Well, some days I actually feel like I had a real garden this year with an actual harvest.  A review of some of the crops:
  • Birds and everything else will pluck out newly sprouted sunflower seeds and peas - must rig up some protection for them. At least a dozen sunflower sprouts and 100 pea sprouts were donated to the local wildlife.
  • Garlic beds dug up a month or more in advance worked out very well - nice, soft, easy to plant beds. Ones not made up early are not nearly as easy to plant out. Now I am looking at planting some directly in unprepared beds, and that will be even worse, probably inhibiting good bulbing up in the spring.
  • Sunflower seed heads need to be well protected or the wildlings will eat them all - even before they are mature. Chickies got very few this year, and there are none for the wild things for the winter. Sunflower leaves,however, made excellent chicken greens all summer long. And after the sunflower seeds had been consumed by the wild things, I pulled the stalks out and the chickens had a riotous good time eating up the leaves and pecking at the seed head itself.
  • Collards grew very well under the shade of the large, yellow squash leaves. Next year, need to grow more. The chickies really like collards, and I added some to our salads.
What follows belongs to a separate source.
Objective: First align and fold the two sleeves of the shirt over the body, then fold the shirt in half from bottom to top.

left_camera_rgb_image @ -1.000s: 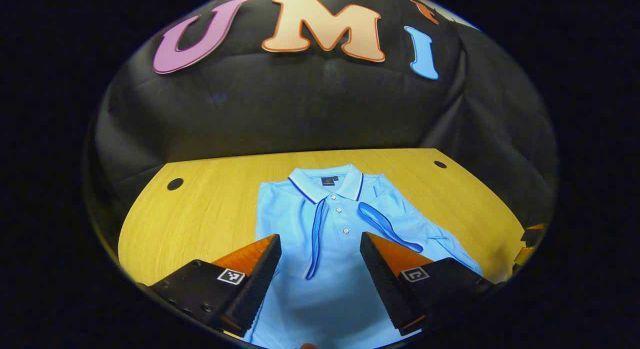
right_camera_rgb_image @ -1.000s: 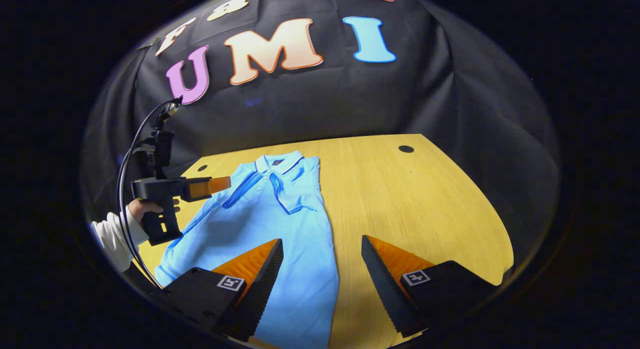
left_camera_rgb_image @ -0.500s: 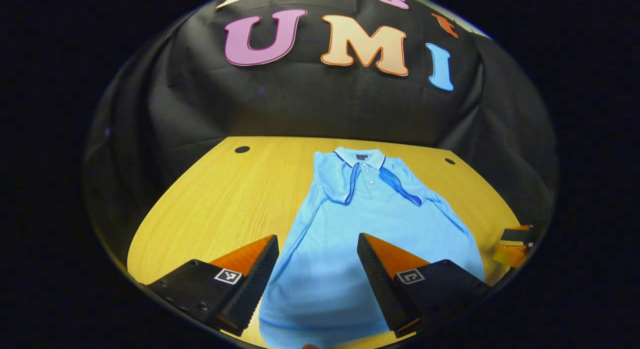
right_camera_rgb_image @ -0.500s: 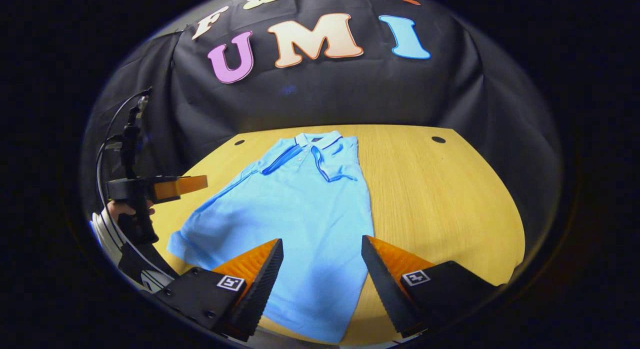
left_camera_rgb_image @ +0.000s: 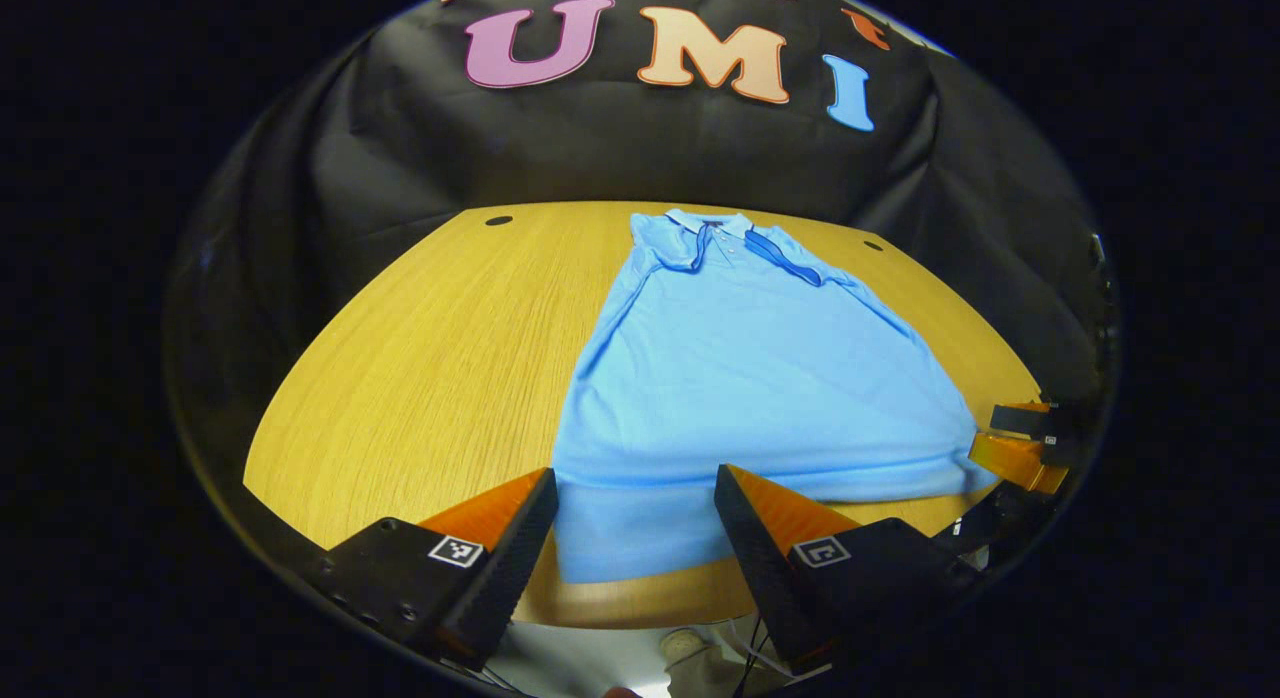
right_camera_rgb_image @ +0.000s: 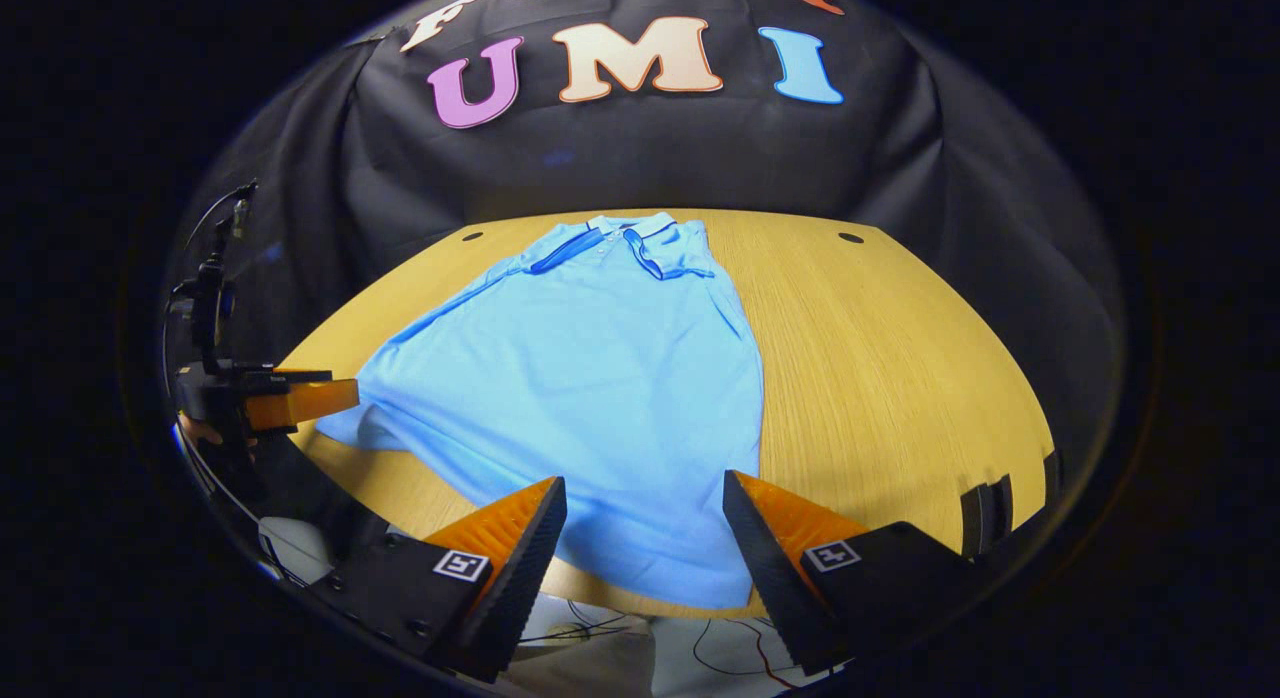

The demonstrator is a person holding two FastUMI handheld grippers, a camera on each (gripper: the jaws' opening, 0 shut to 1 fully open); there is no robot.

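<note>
Blue shirt: the shirt point(left_camera_rgb_image: 740, 378) lies flat on the table point(left_camera_rgb_image: 430, 358), collar far, hem point(left_camera_rgb_image: 640, 548) at the near edge.
Left gripper: the left gripper point(left_camera_rgb_image: 635, 523) hangs over the hem, fingers spread wide, holding nothing.
Right gripper: the right gripper point(right_camera_rgb_image: 640, 528) is likewise wide open and empty above the hem.
Sleeves: both look folded over the body near the collar.
Left to do: the bottom-to-top fold, judging by the full-length body.

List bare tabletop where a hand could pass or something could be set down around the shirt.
Left gripper view: a wide bare strip of table between the shirt and the cable hole. Right gripper view: a broad patch between the shirt's other side and the far hole. Crowded: the near edge, where the hem lies between both grippers' open fingers.
</note>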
  • Spinach was a great success. I only half-hearted saved seeds. Some of the ones I saved did sprout when planted in the fall, but I don't know if Matador is open pollinated, so I didn't really work at it. Chickies and Granddaughter indulged in much spring spinach.
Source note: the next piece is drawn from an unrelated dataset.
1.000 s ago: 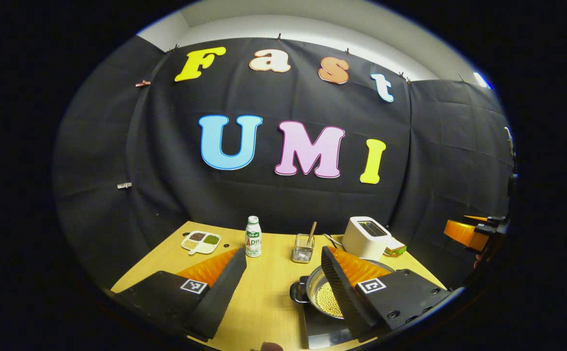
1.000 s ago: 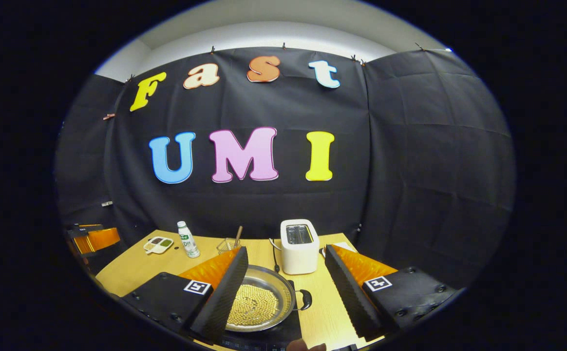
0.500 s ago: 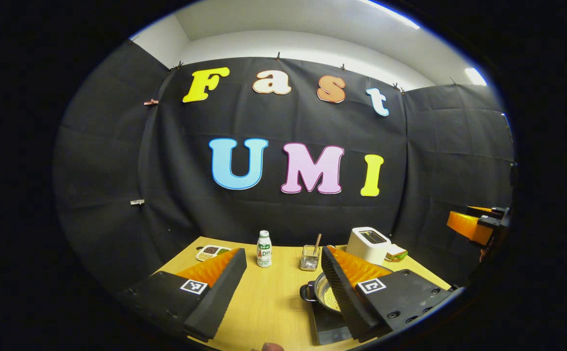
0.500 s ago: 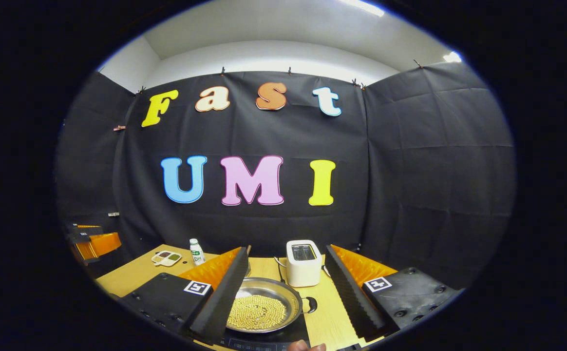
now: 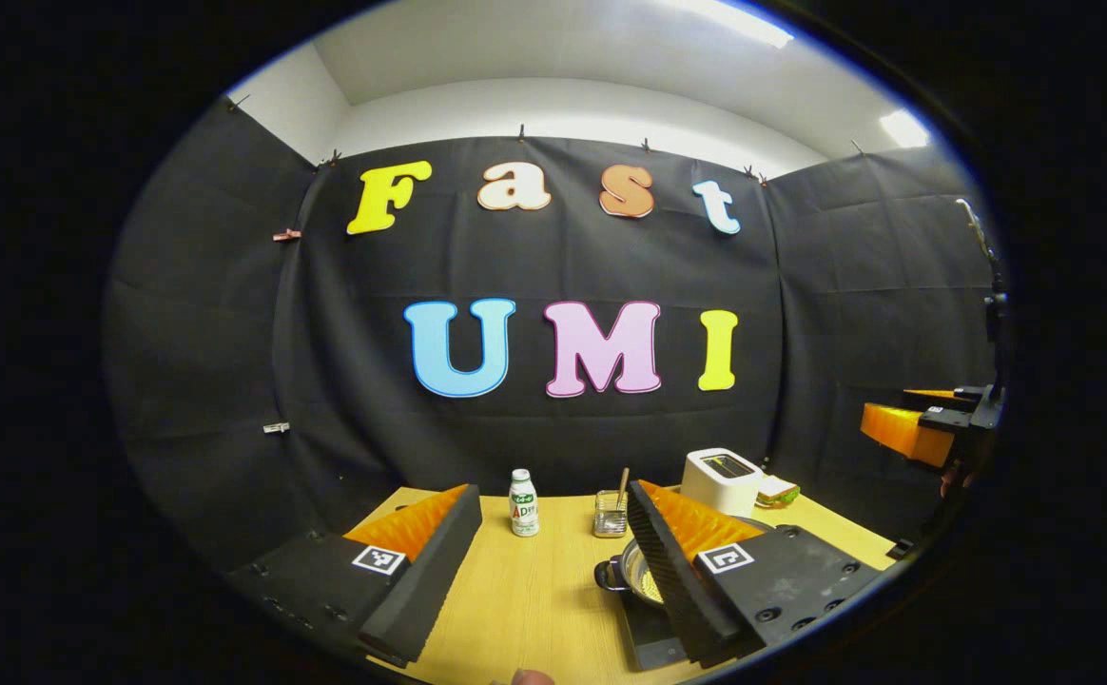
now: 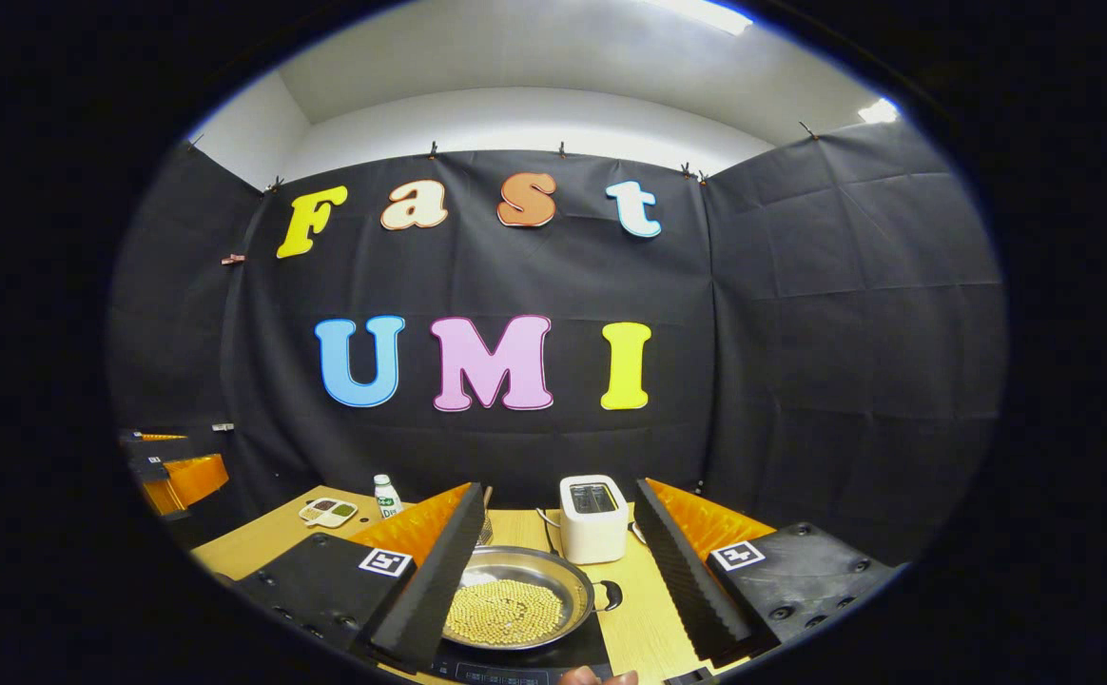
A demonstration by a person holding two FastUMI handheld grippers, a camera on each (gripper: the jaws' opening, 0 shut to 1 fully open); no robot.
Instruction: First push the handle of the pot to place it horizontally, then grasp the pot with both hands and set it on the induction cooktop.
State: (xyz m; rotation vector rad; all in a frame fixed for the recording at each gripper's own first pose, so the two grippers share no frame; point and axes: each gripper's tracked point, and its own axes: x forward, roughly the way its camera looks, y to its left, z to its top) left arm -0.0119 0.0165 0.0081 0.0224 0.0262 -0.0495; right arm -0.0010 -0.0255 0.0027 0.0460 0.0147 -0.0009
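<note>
On the induction cooktop we see the pot: shallow, shiny steel, sitting level, a dark loop handle on its side toward the toaster. Inside it, a flat layer of small yellowish beans. From the left gripper view, the pot's other loop handle pokes out beside our left gripper, fingers spread wide, holding nothing. Right gripper likewise spread and empty, with the pot between and beyond its fingers. Further back on the wooden table: a wire basket with a stick standing in it, a small white bottle, a divided dish with dark and green fillings. A sandwich lies just beside the toaster.
</note>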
  • No matter how many edible pod peas that I grow, there is never enough! I like to eat them right off the vine. The chickies like the peas, the pods (from ones that have grown too old to eat more than the peas themselves), and the leaves.
  • Peas sown in September will probably not ripen before the first hard frost - still, at least they will make some nice greens for the chickens.
  • Bi-colored corn was stunted as usual, but flood watering them produced a significantly higher number of ears of corn this year. Pollination was spotty, so most ears were missing kernels here and there - not pretty, but still very sweet and yummy. I ate several raw, right off the stalk - and happy chickies got to peck at the resulting cob. The bright red stalks and leaves of this variety is beautiful - need to look up what type I planted so that I can order that type of seed again.
  • Yellow squash was a great success in bed no. 3. The ones in the ground, however, were eaten the moment they sprung forth from the earth.
  • My garden blessed me with any wild things in the garden this year. I saw my first and only humming bird while sitting quietly in the garden before work one summer day. Lizards lapped water from the herbs in bed no. 1 all through the summer. Pigeons nested in the chicken coop (although Old Biddy kept destroying their nests, so they did not raise a brood). Chipmunks and mice raided the garden from time to time, and red tailed hawks (or so I believe them to be), soared overhead. Rabbits, luckily, are well-fenced out!
Well, I am sure there is more, but if I am ever to get this posted, I shall have to stop for the moment.
Chickies and Hungry Jack (the rooster) enjoying sunflower stalks for a late afternoon snack.